Packages that are more prominent may attract more non-primary contributions,

and so the preceding results may to some extent merely reflect differences in

package prominence. (We use the term "prominence" here in lieu of "popularity",

with due connotation that prominence is an attribute that can be actively

manipulated; in particular, RStudio has a commercial budget not available to

rOpenSci, and which is able to be directed towards increasing the prominence of

their packages.) Prominence is quantified here by the total number of package

downloads divided by the time elapsed since a package's first release. For

that, we use the [`cranlogs` package](https://cranlogs.r-pkg.org/). Note that

not all rOpenSci packages have been released on CRAN, and so prominence metrics

will only exist for those which have. The extraction of downloads can take

quite some time, so we save the results for subsequent analyses.

```{r cran-downloads, eval = FALSE}

pkgs_rst <- names (readRDS ("results-rstudio.Rds"))

x <- cran_downloads (pkgs_rst, from = "1997-04-01")

saveRDS (x, file = "cran-rstudio.Rds")

pkgs_ros <- names (readRDS ("results-ropensci.Rds"))

x <- cran_downloads (pkgs_ros, from = "1997-04-01")

saveRDS (x, file = "cran-ropensci.Rds")

```

Each of these is a single `data.frame` with columns for `date` (daily values from

the specified `from` date), `count` of daily downloads, and `package` naming

each requested package. The following function then converts these daily

downloads for each package into a single measure of average daily downloads

over the entire lifetime of a package.

```{r process-downloads}

x <- readRDS ("cran-rstudio.Rds")

p_rst <- unlist (lapply (split (x, as.factor (x$package)), function (i) {

                 first <- which (i$count > 0) [1]

                 sum (i$count) / (nrow (i) - first + 1) }))

x <- readRDS ("cran-ropensci.Rds")

p_ros <- unlist (lapply (split (x, as.factor (x$package)), function (i) {

                 first <- which (i$count > 0) [1]

                 sum (i$count) / (nrow (i) - first + 1) }))

```

That of course raises the question of what those "prominence" scores look like?

```{r prominence}

dat_rst <- data.frame (package = names (p_rst),

                       prominence = as.numeric (p_rst),

                       org = "RStudio",

                       stringsAsFactors = FALSE)

dat_ros <- data.frame (package = names (p_ros),

                       prominence = as.numeric (p_ros),

                       org = "rOpenSci",

                       stringsAsFactors = FALSE)

dat <- rbind (dat_rst, dat_ros)

dat$log_prominence <- log10 (dat$prominence)

ggplot (dat, aes (x = org, y = log_prominence, fill = org)) + 

    geom_violin (alpha = 0.7) +

    theme (axis.title.y = element_text (angle = 90))

```

And perhaps unsurprisingly, RStudio packages are enormously more prominent

that rOpenSci packages (noting that the scale is logarithmic).
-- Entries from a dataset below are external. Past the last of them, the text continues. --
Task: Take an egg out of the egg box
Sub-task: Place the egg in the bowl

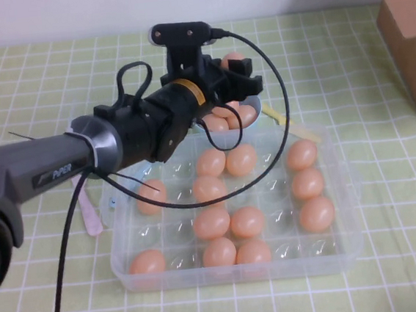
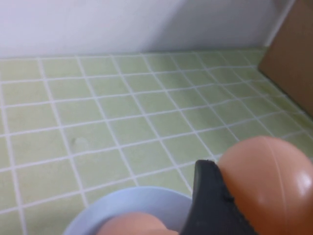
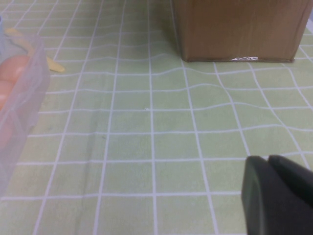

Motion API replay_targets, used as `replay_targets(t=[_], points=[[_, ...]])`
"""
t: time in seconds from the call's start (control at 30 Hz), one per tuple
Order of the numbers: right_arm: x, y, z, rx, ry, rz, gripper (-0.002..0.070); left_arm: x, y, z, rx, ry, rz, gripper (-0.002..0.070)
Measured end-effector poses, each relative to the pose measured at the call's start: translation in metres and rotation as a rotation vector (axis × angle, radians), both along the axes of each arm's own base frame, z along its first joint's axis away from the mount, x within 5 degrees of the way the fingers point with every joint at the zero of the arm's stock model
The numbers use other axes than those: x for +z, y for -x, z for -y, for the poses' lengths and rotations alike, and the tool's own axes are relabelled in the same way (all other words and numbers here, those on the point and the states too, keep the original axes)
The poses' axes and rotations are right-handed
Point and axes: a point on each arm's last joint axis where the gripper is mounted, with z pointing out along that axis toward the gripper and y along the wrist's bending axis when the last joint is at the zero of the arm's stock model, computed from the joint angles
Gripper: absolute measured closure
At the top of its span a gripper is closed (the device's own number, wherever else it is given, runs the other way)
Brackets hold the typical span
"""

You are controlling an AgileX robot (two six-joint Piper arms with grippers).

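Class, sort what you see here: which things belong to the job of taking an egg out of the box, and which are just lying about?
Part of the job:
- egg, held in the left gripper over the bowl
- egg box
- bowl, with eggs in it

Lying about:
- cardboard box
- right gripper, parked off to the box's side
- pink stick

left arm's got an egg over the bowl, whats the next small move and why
Probably lower a little and open the fingers. The left gripper holds an egg above the blue bowl, which already has eggs in it, beyond the egg box. Dropping from height could crack it. The right gripper sits low over the tablecloth near the cardboard box, uninvolved.
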Motion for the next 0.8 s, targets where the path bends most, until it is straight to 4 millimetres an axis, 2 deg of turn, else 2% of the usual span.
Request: replay_targets(t=[0.2, 0.33, 0.43, 0.8], points=[[0.000, 0.000, 0.000, 0.000, 0.000, 0.000, 0.0694, -0.015, 0.006, 0.012, -0.044, -0.072, -0.032, 0.0321], [0.000, 0.000, 0.000, 0.000, 0.000, 0.000, 0.0694, -0.034, 0.004, 0.011, -0.052, -0.122, -0.059, 0.0321], [0.000, 0.000, 0.000, 0.000, 0.000, 0.000, 0.0694, -0.039, 0.000, 0.007, -0.044, -0.138, -0.071, 0.0321], [0.000, 0.000, 0.000, 0.000, 0.000, 0.000, 0.0694, -0.046, -0.007, -0.002, -0.027, -0.154, -0.077, 0.0321]])
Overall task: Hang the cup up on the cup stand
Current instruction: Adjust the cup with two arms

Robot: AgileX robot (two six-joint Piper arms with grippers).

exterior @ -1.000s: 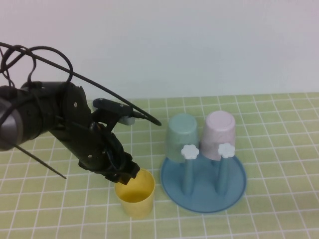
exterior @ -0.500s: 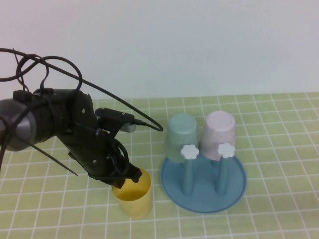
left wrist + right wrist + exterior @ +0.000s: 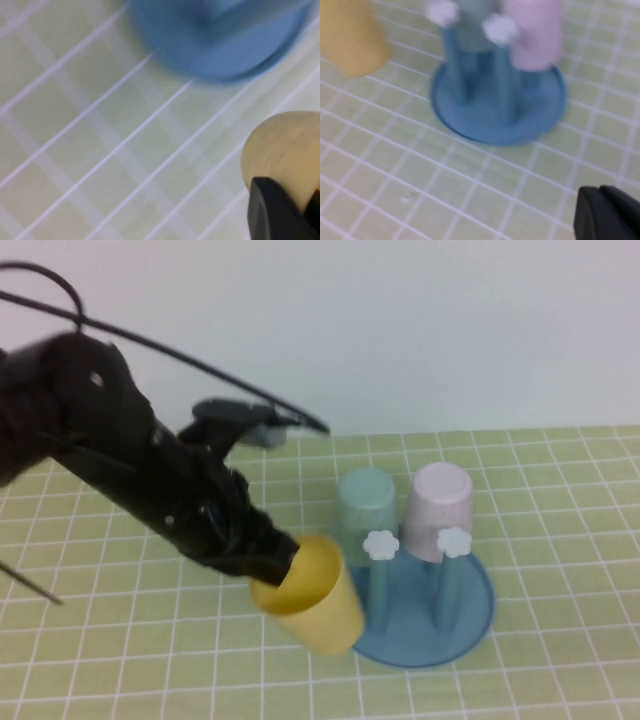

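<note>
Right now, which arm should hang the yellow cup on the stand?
Left. Its gripper is shut on the yellow cup, lifted beside the cup stand. The right gripper is shut, holding nothing.

Left pincer (image 3: 268,562) clamped, right pincer (image 3: 605,212) closed

We see even, diffuse lighting across all views, with no hard shadows and no glare. In the high view, the left gripper (image 3: 268,562) and the cup (image 3: 312,595) clamped in it are smeared by motion blur; the cup stand (image 3: 470,610) just beside them is soft but readable. In the left wrist view, everything beyond the gripper is strongly blurred. The right wrist view is also out of focus; the dark right gripper (image 3: 606,214) shows no detail.
</note>
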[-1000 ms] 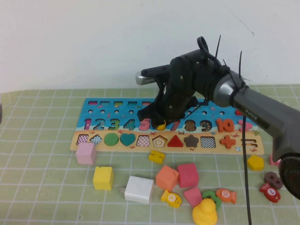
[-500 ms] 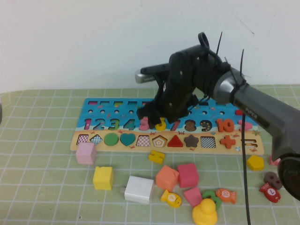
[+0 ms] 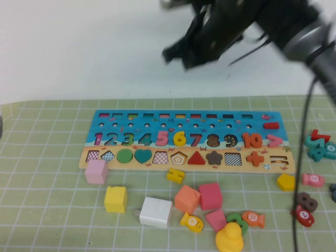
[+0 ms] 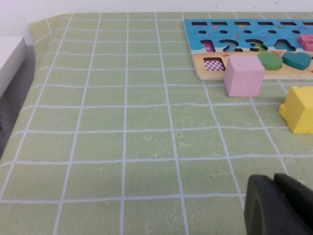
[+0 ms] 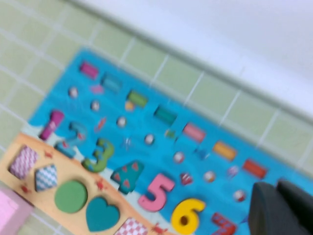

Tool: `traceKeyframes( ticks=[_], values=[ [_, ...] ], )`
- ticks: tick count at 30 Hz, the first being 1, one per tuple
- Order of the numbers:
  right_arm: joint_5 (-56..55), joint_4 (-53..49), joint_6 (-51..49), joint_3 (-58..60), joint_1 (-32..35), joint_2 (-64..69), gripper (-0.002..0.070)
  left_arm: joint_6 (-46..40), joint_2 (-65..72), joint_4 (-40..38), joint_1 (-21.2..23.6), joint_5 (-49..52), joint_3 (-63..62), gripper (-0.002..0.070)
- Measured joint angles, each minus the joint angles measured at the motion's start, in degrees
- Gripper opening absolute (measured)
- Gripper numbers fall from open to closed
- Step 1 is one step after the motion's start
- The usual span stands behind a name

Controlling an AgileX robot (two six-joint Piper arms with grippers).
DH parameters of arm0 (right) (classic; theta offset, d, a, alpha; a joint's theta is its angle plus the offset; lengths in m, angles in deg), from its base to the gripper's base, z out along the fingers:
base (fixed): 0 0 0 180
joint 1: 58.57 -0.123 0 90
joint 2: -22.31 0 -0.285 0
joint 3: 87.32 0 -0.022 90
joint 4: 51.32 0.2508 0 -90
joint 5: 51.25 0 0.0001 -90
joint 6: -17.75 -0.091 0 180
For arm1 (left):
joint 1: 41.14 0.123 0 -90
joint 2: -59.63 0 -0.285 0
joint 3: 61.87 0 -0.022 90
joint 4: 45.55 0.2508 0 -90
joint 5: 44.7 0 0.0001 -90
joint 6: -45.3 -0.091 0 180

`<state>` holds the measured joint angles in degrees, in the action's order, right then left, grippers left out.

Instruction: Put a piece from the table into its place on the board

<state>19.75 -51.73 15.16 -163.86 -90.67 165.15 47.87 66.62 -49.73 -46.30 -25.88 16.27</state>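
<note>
The blue and tan number board (image 3: 273,136) lies across the middle of the table. A yellow 6 (image 3: 179,138) sits in its slot between the pink 5 and the red 7; it also shows in the right wrist view (image 5: 185,214). My right gripper (image 3: 176,55) is high above the board's back edge, shut and empty; its fingers (image 5: 274,210) show close together in the right wrist view. My left gripper (image 4: 279,205) is shut and empty, low over bare tablecloth at the left, short of a pink cube (image 4: 243,75). It is out of the high view.
Loose pieces lie in front of the board: pink cube (image 3: 96,171), yellow cube (image 3: 115,199), white block (image 3: 155,211), orange cube (image 3: 187,198), red cube (image 3: 210,196), small yellow piece (image 3: 175,174), yellow duck (image 3: 229,237). More pieces, among them teal numbers (image 3: 316,146), lie at the right edge.
My right gripper has let go of the yellow 6, which now sits in its slot, and the arm has risen well above the board.
</note>
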Motion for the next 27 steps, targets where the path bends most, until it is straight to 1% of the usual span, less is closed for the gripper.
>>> traceKeyframes(
  ticks=[3,7,13,15,21,27],
  values=[
    [0.0,0.4,2.0,0.4,0.9,-5.2,0.0006,0.0,0.0,0.0,0.0,0.0,0.0,-0.0002],
    [0.0,0.0,4.0,4.9,2.4,-14.4,0.0,0.0,0.0,0.0,0.0,0.0,0.0,-0.0002],
    [0.0,-10.0,4.2,16.8,3.6,-28.0,-0.0001,0.0,0.0,0.0,0.0,0.0,0.0,-0.0002],
    [0.0,-10.8,3.8,19.6,3.6,-31.2,-0.0001,0.0,0.0,0.0,0.0,0.0,0.0,-0.0002],
    [0.0,-6.1,3.3,21.7,3.6,-38.2,-0.0001,0.0,0.0,0.0,0.0,0.0,0.0,-0.0002],
    [0.0,-2.4,3.2,21.7,3.6,-39.0,-0.0001,0.0,0.0,0.0,0.0,0.0,0.0,-0.0002]
  ],
)
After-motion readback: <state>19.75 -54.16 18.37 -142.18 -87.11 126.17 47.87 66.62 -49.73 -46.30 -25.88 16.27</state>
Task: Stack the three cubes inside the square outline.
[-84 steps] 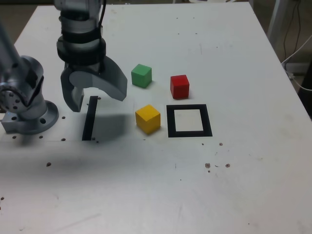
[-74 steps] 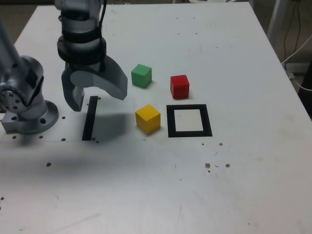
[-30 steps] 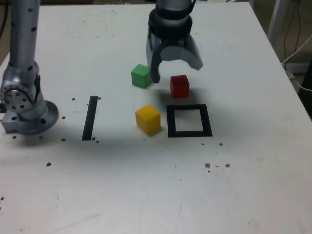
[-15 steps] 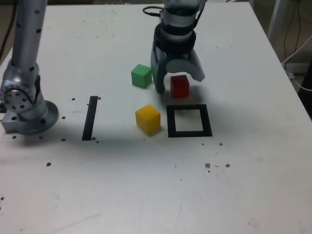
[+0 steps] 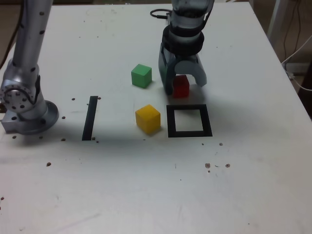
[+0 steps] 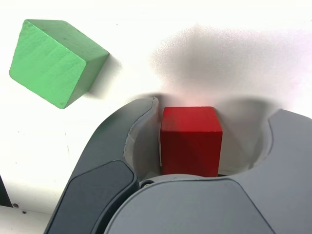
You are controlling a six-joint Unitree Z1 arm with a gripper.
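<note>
- Our gripper (image 5: 186, 87) straddles the red cube (image 6: 191, 141), jaws apart, not clamped.
- The cube sits between the fingers, nearer one.
- It looks light and rigid, perhaps slick; we should pinch opposite side faces, low and square.

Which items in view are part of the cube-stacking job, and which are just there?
Part of the job:
- red cube
- yellow cube
- green cube
- black square outline
- claw, around the red cube

Just there:
- straight black strip
- dark cable loop
- pale cable at the exterior view's right
</note>
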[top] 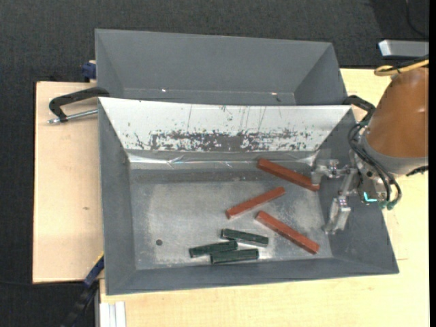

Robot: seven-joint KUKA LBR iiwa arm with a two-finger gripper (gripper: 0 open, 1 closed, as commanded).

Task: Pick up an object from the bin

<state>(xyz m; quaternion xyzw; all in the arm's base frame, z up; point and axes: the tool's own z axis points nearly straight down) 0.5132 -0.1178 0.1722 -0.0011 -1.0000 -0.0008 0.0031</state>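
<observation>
Desk: Gripper (335, 218) position, please?

Field: Down inside grey metal bin (116, 203), at 3 o'clock, close by right wall. Orange wrist cover (403, 114) above rim.

Desk: Open or closed?

Field: Cannot tell from this angle.

Desk: Nearest items?

Field: Flat red rectangular bar (287, 232) at 4 o'clock, lying slantwise on bin floor, right end just beside gripper tip. Touching or apart, impossible to say. Second red bar (286, 174) of same shape at 2 o'clock, near back wall, right end close to gripper's upper body. Third red bar (255, 202) about centre, slanted.

Desk: Anything else on floor?

Field: Three dark green rectangular bars (235, 255) clustered at 6 o'clock, well apart from gripper.
</observation>
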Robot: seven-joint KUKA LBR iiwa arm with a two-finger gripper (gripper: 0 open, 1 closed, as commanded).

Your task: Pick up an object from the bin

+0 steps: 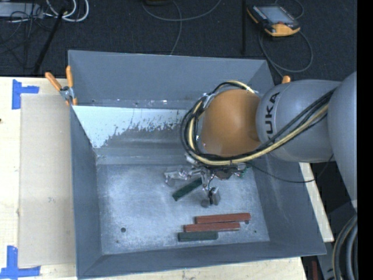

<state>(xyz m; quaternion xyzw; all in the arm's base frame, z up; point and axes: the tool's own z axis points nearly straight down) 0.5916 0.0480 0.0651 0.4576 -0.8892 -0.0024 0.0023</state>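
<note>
Orange wrist cover sits highest, over the bin's middle right. Beneath it the gripper is low at the floor. Open or closed: cannot tell, and nothing is seen held. A dark green bar lies tilted just left of the gripper; contact unclear. Red-brown bars and a second green bar lie apart, nearer the front wall. Judged step: grasp attempt. The next move calls for closing squarely across the tilted bar, then lifting.

Gripper: top hidden beneath the orange cover.
Bin: far right floor covered by the arm.
Silvery piece: kind too small to tell.
</note>
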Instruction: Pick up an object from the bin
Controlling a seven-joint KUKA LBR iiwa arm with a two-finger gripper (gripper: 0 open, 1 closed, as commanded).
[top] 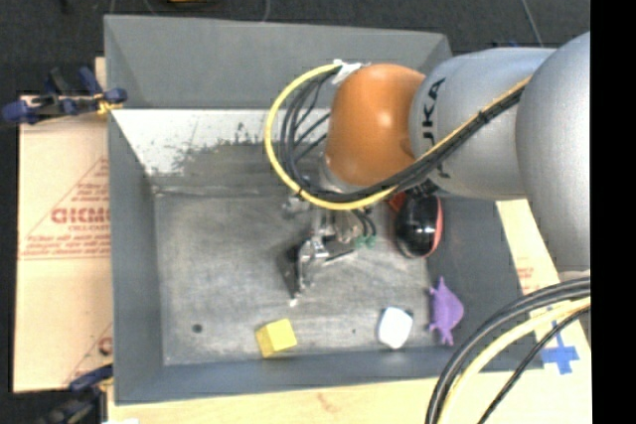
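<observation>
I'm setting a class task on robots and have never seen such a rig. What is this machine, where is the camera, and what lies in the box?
It is a robot arm reaching in from the right over a grey bin, seen from above and slightly sideways. Its gripper hangs low over the bin's middle. Near the front lie a yellow block, a white lump and a purple toy; a black-and-red object lies at the right. Whether anything is held I cannot tell.

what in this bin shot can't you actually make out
Camera view:
- red and black object: top hidden under the arm; kind unclear.
- green bit beside the wrist: too small, partly covered.
- purple toy: shape too small to name.
- bin floor below the orange cover: hidden.
</observation>
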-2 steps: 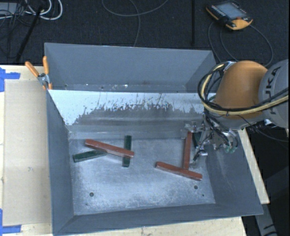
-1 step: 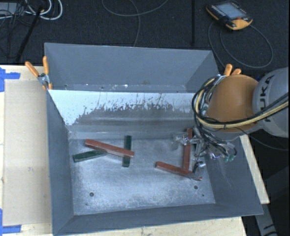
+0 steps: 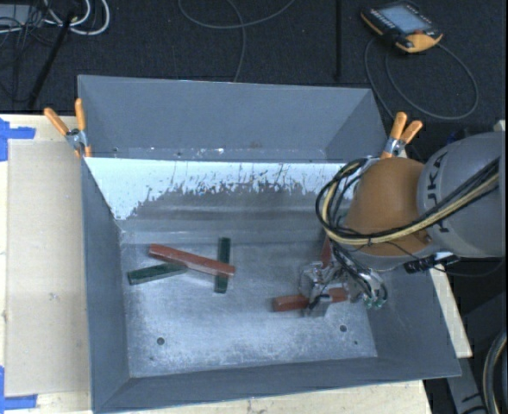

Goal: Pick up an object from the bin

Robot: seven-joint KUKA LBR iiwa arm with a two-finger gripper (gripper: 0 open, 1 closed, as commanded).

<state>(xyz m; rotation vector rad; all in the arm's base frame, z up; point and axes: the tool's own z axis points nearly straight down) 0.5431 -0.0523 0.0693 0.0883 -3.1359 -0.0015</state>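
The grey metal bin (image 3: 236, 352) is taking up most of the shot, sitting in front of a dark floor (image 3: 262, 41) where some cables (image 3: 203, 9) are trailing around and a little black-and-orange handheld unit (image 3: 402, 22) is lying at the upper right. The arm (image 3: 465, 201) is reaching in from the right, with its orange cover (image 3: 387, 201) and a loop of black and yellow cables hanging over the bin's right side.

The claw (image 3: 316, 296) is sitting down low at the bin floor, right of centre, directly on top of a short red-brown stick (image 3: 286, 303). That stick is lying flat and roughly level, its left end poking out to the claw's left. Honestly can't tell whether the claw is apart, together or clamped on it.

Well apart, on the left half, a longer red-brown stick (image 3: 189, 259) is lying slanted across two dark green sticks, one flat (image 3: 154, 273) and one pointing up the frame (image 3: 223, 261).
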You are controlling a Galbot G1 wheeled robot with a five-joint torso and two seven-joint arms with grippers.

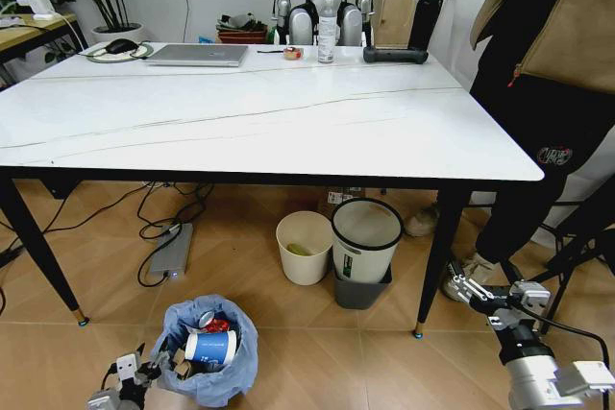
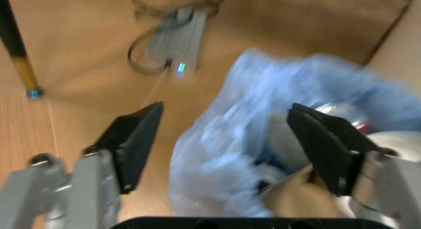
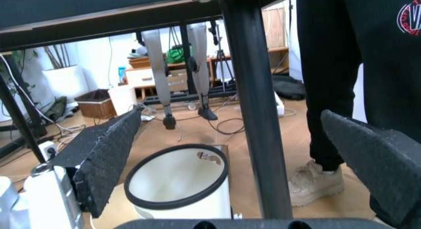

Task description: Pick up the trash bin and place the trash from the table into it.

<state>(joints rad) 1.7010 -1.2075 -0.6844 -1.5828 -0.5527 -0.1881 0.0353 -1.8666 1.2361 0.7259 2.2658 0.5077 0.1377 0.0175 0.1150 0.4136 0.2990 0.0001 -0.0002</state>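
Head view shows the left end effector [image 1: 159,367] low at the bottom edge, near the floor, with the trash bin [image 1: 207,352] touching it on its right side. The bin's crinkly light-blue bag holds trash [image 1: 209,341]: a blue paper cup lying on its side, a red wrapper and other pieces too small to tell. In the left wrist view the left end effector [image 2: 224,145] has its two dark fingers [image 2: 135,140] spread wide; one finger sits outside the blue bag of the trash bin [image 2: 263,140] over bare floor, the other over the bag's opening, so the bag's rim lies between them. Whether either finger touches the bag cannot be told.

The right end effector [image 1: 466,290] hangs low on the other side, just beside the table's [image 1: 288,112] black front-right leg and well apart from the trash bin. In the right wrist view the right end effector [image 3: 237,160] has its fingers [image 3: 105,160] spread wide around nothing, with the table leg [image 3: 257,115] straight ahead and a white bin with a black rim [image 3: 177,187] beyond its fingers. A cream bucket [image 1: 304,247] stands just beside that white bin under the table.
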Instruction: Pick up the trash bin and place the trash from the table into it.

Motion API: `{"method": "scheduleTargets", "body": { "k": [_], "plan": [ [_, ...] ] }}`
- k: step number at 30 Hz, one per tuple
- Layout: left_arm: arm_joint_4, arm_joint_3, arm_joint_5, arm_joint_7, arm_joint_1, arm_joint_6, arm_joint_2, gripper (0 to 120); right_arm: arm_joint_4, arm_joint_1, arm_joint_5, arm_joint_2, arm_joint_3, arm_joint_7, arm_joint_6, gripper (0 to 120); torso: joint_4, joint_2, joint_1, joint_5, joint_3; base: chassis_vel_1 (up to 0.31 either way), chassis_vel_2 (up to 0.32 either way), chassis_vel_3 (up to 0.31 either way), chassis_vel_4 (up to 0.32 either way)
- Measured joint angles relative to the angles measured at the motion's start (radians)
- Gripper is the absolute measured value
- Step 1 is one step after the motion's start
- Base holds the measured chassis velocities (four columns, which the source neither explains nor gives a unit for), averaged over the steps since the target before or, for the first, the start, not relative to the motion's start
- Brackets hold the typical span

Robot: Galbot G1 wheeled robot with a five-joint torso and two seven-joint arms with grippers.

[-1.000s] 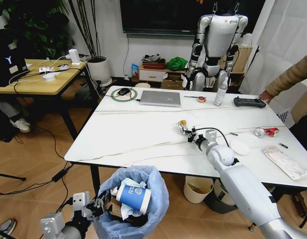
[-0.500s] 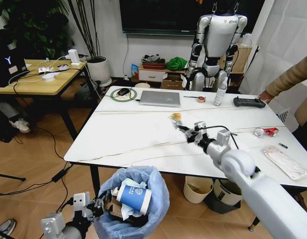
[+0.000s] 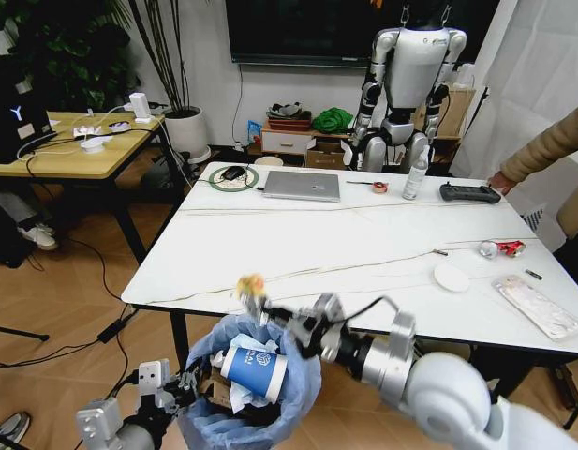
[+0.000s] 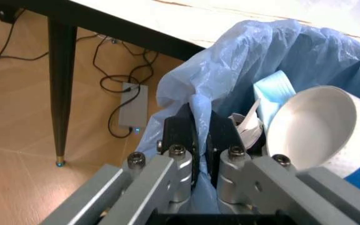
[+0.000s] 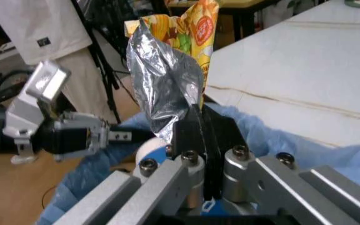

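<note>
We are at the near edge of the glossy white table [image 3: 270, 244] in an office room, with a wooden desk off to the left and a humanoid robot standing by the far wall. Our left gripper [image 4: 200, 140] is closed on the bag-lined rim of the trash bin [image 3: 260, 375], holding it just below the table edge. A blue paper cup [image 3: 253, 371] and crumpled paper already lie inside, so we judge the job well under way. Our right gripper [image 5: 202, 124] has its fingers clamped tight on the yellow snack wrapper [image 5: 170, 61], which stands up from the fingers directly over the bin's open mouth; we judge that letting go is all that remains for this piece.

Still to collect, well beyond the right fingers on the far side of the table: the white round lid [image 3: 452, 277], the crushed red-silver can [image 3: 502, 248] and the clear packet [image 3: 541, 307].

A laptop [image 3: 302, 185], a bottle [image 3: 415, 178] and a black controller [image 3: 470, 193] sit along the table's back edge, clear of the litter. A person's sleeve [image 3: 546, 150] reaches in near the far right corner, close to the can, and may crowd that reach.
</note>
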Motion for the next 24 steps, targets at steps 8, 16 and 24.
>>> {"method": "scheduleTargets", "body": {
  "k": [8,16,24],
  "plan": [
    [-0.011,-0.002,0.002,-0.001,0.005,0.001,-0.002,0,-0.034,0.022,-0.051,0.036,-0.044,0.011,0.003,0,0.0001,0.000,0.000,0.0000,0.000,0.000,0.000,0.000,0.000],
    [-0.012,-0.001,0.005,-0.001,0.007,0.001,-0.002,0,-0.058,0.019,-0.088,0.042,-0.031,0.015,0.008,0,0.0001,0.000,0.000,0.0000,0.000,0.000,0.000,0.000,0.000],
    [-0.012,-0.008,0.004,-0.003,-0.003,0.003,-0.001,0,-0.046,-0.006,-0.106,0.028,-0.006,0.010,0.016,21,0.0000,0.000,0.000,0.0001,0.000,0.000,0.000,0.000,0.000]
  ]
}}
Does this

prominence affect the proportions of non-primary contributions? For that we

need a single measure of the proportion of commits aggregated over the entire

history of each repo, extracted here with a `quarterly = FALSE` argument.

```{r prom-non-primary}

np_commits_rst <- prop_np_commits (readRDS ("results-rstudio.Rds"), quarterly = FALSE)

np_commits_rst$org <- "RStudio"

np_commits_ros <- prop_np_commits (readRDS ("results-ropensci.Rds"), quarterly = FALSE)

np_commits_ros$org <- "rOpenSci"

np_commits <- dplyr::bind_rows (np_commits_ros, np_commits_rst) %>%

    dplyr::rename (package = repo)

dat <- dplyr::left_join (dat, np_commits, by = c ("package", "org")) %>%

    rename (non_primary = n)

ggplot (dat, aes (x = log_prominence, y = non_primary, colour = org)) +

    geom_point () +

    geom_smooth (method = "lm", formula = y ~ x) +

    theme (axis.title.y = element_text (angle = 90))

```

```{r prom-non-primary-stats, echo = FALSE}

dat_ros <- dat [dat$org == "rOpenSci", ]

lm_ros <- summary (lm (dat_ros$n ~ dat_ros$log_prominence))

dat_rst <- dat [dat$org == "RStudio", ]

lm_rst <- summary (lm (dat_rst$n ~ dat_rst$log_prominence))

t_rst <- signif (lm_rst$coefficients [2, 3], 2)

p_rst <- signif (lm_rst$coefficients [2, 4], 2)

t_ros <- signif (lm_ros$coefficients [2, 3], 2)

p_ros <- signif (lm_ros$coefficients [2, 4], 2)

```

The two organizations follow categorically different trajectories. More

prominent RStudio packages attract significantly greater proportions of

non-primary contributions (T = `r t_rst`, p = `r p_rst`), 

while more prominent rOpenSci packages tend to attract *lower* proportions of

non-primary contributions, and so become more dominated by singular primary

contributors, although this effect is not significant (T = `r t_ros`, p = 

`r p_ros`).

## Temporal patterns of non-primary contributions

We now delve into more detailed analyses of the git commit histories, through

analysing both numbers of commits and numbers of lines of code committed. We

quantify numbers of distinct contributors, through aggregating numbers of both

commits and lines of code over a defined time period -- fixed at 3 months

throughout all of the following, although could be easily modified -- and

grouping by unique contributor. Contributions from the primary contributor are

removed from the analysis, so as only to count contributions from additional

people other than the primary author. The numbers are then converted to relative

amounts for each time period, sorted in decreasing order, and then converted to

a linear rate of decrease per additional unique contributor. This property --

referred to from hereon as "non-primary contribution rate" -- is strictly

negative, but will approach one in the ideal situation of all contributors to

a package having equal contributions. The more negative the non-primary

contribution rate, the more a package is dominated by a single contributor.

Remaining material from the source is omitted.